We start in distress. Shocked at the bright, loud world we are thrust into. Screaming, red faced and searching for a voice that sounds familiar.
And then we live. In the dash between the dates. Childhood, transitions, parenting, laughter, tears, hopes and fear. Failures, disappointments and the blinding flash of a success here or there.
We fall in love. We learn to love. We live to be loved and, hopefully, we find the greatest love of all.
Which is not learning to love yourself. Regardless of what Whitney Houston thinks.
We find that eternal, abiding Love. From a Father, a Brother, a Comforter who knows us. And adores us anyway.

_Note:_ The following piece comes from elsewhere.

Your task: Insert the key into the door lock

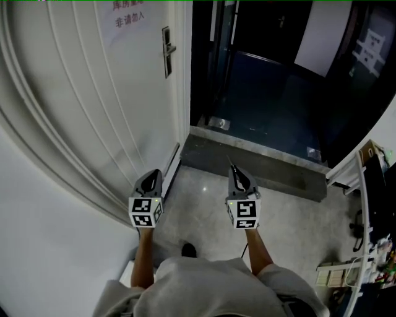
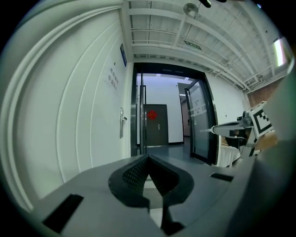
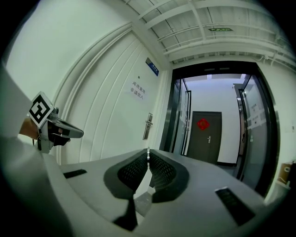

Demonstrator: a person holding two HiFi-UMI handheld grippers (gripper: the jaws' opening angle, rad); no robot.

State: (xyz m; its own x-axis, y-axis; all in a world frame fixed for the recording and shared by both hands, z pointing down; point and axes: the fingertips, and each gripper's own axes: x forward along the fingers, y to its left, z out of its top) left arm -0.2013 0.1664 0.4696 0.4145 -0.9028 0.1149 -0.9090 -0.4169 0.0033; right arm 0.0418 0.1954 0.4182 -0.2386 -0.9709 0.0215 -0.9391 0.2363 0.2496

Hopefully, as we are being delivered from this life into the next. We can respond, as my brother Leny is at this very moment, by raising weak hands in worship and speaking quietly to his Master as that moment of being truly born. Of becoming truly alive approaches.
Far more quickly than I ever thought.
He’s ready. The angels are bending near, the fragrance of heavenly incense filling the room. My sister is being held in arms far stronger than I could ever muster. Their children gather around them. Friends and family pray from a distance.
They are surrounded. By such a cloud. All of us bearing witness to the fragile beauty of life and the concrete hope of Heaven.
And in a moment, a twinkling of an eye, Leny’s Deliverer will appear, take his hand and lead him into the throne room of G-d.
There will be rejoicing. Oh, yes. There will be.
But right now I have only tears. This parting truly is “sweet sorrow”.